Please retype the material beneath this task exactly, starting with its first line and finishing with the line containing "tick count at".
****
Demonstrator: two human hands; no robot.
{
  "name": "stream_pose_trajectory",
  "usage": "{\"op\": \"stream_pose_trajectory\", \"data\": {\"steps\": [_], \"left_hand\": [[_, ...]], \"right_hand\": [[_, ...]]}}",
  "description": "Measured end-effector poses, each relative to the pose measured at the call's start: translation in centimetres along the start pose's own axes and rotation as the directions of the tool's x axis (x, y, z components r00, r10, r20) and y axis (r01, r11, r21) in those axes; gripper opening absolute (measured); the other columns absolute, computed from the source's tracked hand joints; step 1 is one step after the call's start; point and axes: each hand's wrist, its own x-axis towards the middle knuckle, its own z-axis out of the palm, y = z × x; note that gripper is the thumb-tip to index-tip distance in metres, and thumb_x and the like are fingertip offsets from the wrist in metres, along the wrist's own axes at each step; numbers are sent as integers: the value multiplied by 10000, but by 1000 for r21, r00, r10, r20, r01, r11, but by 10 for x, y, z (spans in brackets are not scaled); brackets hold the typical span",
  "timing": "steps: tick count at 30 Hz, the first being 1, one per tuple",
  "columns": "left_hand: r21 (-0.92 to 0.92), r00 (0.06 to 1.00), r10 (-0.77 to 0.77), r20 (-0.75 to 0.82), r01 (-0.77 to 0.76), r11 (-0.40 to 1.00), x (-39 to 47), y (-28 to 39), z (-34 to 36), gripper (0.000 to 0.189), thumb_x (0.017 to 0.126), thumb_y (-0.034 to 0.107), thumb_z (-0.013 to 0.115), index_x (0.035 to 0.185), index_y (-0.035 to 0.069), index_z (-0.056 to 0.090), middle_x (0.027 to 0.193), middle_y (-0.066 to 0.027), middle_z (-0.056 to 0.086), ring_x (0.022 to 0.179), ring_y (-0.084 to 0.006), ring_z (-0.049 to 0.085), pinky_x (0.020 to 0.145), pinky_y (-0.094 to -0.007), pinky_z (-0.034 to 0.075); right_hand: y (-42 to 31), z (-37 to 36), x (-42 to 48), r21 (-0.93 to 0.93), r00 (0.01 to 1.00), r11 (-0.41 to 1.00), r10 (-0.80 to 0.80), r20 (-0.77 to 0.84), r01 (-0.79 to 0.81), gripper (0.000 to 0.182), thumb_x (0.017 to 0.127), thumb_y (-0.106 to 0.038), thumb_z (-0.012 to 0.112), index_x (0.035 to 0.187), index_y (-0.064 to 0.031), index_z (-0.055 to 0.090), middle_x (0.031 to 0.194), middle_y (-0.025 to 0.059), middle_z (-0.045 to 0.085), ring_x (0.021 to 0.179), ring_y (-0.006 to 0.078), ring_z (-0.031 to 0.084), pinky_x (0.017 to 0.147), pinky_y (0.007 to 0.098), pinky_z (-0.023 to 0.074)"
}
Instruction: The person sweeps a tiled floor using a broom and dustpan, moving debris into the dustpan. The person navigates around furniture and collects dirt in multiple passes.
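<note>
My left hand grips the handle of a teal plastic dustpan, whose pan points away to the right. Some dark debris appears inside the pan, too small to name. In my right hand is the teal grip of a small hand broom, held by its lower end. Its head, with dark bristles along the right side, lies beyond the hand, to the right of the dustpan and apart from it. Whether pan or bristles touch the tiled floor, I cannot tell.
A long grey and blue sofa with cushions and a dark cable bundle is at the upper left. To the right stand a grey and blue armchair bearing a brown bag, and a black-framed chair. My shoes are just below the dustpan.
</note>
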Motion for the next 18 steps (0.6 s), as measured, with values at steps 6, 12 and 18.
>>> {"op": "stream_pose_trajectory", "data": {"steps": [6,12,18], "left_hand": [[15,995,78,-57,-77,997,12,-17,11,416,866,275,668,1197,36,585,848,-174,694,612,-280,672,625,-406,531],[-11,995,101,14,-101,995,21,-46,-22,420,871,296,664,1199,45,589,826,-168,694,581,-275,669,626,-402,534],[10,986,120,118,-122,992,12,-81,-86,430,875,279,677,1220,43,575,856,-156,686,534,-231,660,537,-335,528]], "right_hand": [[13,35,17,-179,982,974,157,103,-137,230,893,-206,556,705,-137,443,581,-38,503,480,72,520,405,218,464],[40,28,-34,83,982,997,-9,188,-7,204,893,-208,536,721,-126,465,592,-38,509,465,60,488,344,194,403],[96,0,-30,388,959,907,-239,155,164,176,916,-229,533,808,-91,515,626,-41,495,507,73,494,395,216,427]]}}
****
**ANSWER TO THIS PROBLEM**
Demonstrator: two human hands; no robot.
{
  "name": "stream_pose_trajectory",
  "usage": "{\"op\": \"stream_pose_trajectory\", \"data\": {\"steps\": [_], \"left_hand\": [[_, ...]], \"right_hand\": [[_, ...]]}}",
  "description": "Measured end-effector poses, each relative to the pose measured at the call's start: translation in centimetres along the start pose's own axes and rotation as the directions of the tool's x axis (x, y, z components r00, r10, r20) and y axis (r01, r11, r21) in those axes; gripper opening absolute (measured); the other columns absolute, computed from the source's tracked hand joints; step 1 is one step after the call's start; point and axes: each hand's wrist, its own x-axis towards the middle knuckle, its own z-axis out of the palm, y = z × x; note that gripper is the thumb-tip to index-tip distance in metres, and thumb_x and the like are fingertip offsets from the wrist in metres, along the wrist's own axes at each step; numbers are sent as integers: the value multiplied by 10000, but by 1000 for r21, r00, r10, r20, r01, r11, but by 10 for x, y, z (spans in brackets are not scaled); brackets hold the typical span",
  "timing": "steps: tick count at 30 Hz, the first being 1, one per tuple",

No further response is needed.